ANNO 2011, In primo piano

A cura di Alfonso Gambacurta ed Enzo Orlanducci
Edizioni Mediascape

Il presente testo vuole essere un suporto a quanti intendono avere una visione generale complessiva sul fenomeno mafioso, sulle sue origini, sui rapporti con lo Stato, sugli strumenti di repressione e lotta studiati per arginare il fenomeno criminale. Le ricerche che troviamo nelle pagine di questo volume vanno lette e contestualizzate in due differenti momenti: l’analisi sulla città di Gela e la sua ristrutturazione simbolica-amministrativa che si sviluppa negli anni a cavallo tra il 2003 e il 2009, mentre l’analisi sui beni confiscati alle mafie nella città di Roma e il loro riutilizzo sociale va inquadrato nell’estate del 2010, periodo di cui è evidenziata nel testo anche la ricca normativa di riferimento.
Da oltre 150 anni, da quando cioè si è cominciato a formare lo Stato italiano, si discute di mafia e sulle ripercussioni che la sua presenza ha sull’economia e la società siciliana e non solo.

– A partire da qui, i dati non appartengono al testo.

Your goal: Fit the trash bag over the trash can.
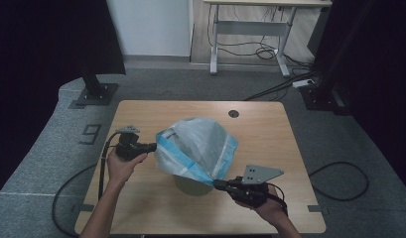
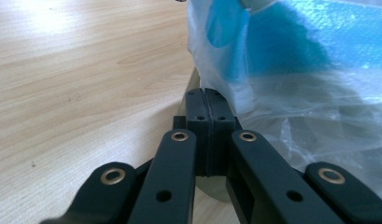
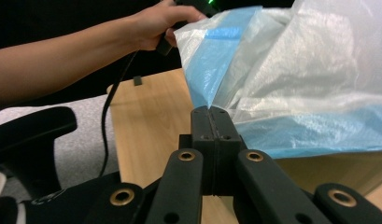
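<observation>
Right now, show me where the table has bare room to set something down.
Free: the far strip of the table beyond the plastic bag, beside the round hole; and the near edge between the forearms. Crowded: the middle, where bag, container, left gripper and right gripper meet.

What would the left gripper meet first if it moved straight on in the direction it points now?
Most likely the bag. The left gripper points right across the table, its fingers already shut on the bag's blue-banded edge, so it would push straight into the plastic. The container under the bag seems lower; depth is unclear.
</observation>
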Action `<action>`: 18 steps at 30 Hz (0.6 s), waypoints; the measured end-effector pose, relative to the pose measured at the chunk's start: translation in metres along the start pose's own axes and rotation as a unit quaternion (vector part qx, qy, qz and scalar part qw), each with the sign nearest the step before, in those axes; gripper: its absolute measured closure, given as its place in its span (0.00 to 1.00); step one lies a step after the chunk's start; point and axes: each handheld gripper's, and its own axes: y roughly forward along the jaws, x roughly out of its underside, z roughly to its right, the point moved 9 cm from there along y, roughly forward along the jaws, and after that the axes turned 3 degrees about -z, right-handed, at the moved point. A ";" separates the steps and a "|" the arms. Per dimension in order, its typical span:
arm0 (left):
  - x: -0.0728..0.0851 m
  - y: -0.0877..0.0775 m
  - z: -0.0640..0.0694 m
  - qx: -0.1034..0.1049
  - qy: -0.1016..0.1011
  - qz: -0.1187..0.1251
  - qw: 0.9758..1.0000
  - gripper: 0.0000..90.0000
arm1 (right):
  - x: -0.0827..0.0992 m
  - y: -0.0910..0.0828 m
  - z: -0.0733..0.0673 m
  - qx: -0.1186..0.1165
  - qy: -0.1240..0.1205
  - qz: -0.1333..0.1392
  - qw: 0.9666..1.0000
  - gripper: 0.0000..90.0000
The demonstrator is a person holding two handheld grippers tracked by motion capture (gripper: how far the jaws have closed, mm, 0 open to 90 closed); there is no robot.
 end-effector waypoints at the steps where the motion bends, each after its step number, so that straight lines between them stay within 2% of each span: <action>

L’eccessiva violenza mafiosa delle stragi dei primi anni novanta ha suscitato una generalizzata riprovazione sociale e un nuovo protagonismo della società civile contro la mafia. Con la globalizzazione la mafia compie un altro salto di qualità, collegandosi alle altre organizzazioni criminali nazionali e internazionali, in quella che Castells (2004) chiama la connessione perversa, evidente ad esempio nella produzione, raffinazione e vendita della droga.
I due autori, entrambi di origine siciliana, utilizzano ciascuno gli strumenti culturali che meglio conoscono: Alfonso Gambacurta la ricerca sociologica, Enzo Orlanducci quella tecnico-giuridica. Il primo ci presenta il caso del comune di Gela, emblematico fenomeno di trasformazione politico-amministrativa grazie al sindaco Crocetta, non solo riportando i provvedimenti amministrativi contro la mafia, ma guardando, tramite l’osservazione sul campo, alle trasformazioni che questi provocano sulla società civile.
Orlanducci invece svolge un’analisi delle potenzialità della legge sull’utilizzo sociale dei beni confiscati alle mafie e dimostra che tale utilizzo è stato scandalosamente inefficiente nella realtà territoriale romana.